Oleh Dr. Johansyah, MA*
Bersyukurlah kepada Allah SWT karena masih diberikan kesempatan untuk bertemu ramadhan tahun ini. Kita kembali diberikan waktu untuk menata diri menjadi hamba yang lebih baik melalui puasa ramadhan.
Banyak di antara saudara kita yang kehilangan kesempatan untuk ini karena sudah kembali ke hadirat-Nya.
Tinggal menghitung hari, kita akan menuju bulan istimewa ini.
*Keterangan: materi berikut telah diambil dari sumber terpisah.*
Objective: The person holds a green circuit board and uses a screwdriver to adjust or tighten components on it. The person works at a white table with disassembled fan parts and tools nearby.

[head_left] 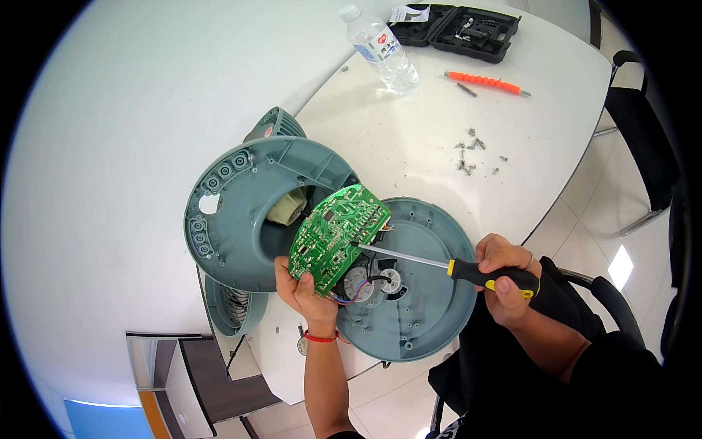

Bulan di mana Allah SWT melimpahkan kasih sayang, ampunan, dan pembebasan dari api neraka terhadap hamba-Nya yang serius dan penuh perhitungan menjalani puasa ramadhan.
Setiap amal kebaikan di bulan ramadhan akan dilipatgandakan pahalanya. Maka sangat wajar kalau bulan ini disebut sebagai bulan istimewa karena banyak bonus pahalanya.
Hal lain yang membuat bulan ini istimewa adalah karena kita dibimbing secara totalitas untuk memperbaiki diri. Betapa Allah SWT Maha Mengetahui tentang makhluk ciptaan-Nya manusia yang cenderung lupa dengan perintah dan larangan, serta sering lalai dengan kehidupan dunia yang penuh tipu daya.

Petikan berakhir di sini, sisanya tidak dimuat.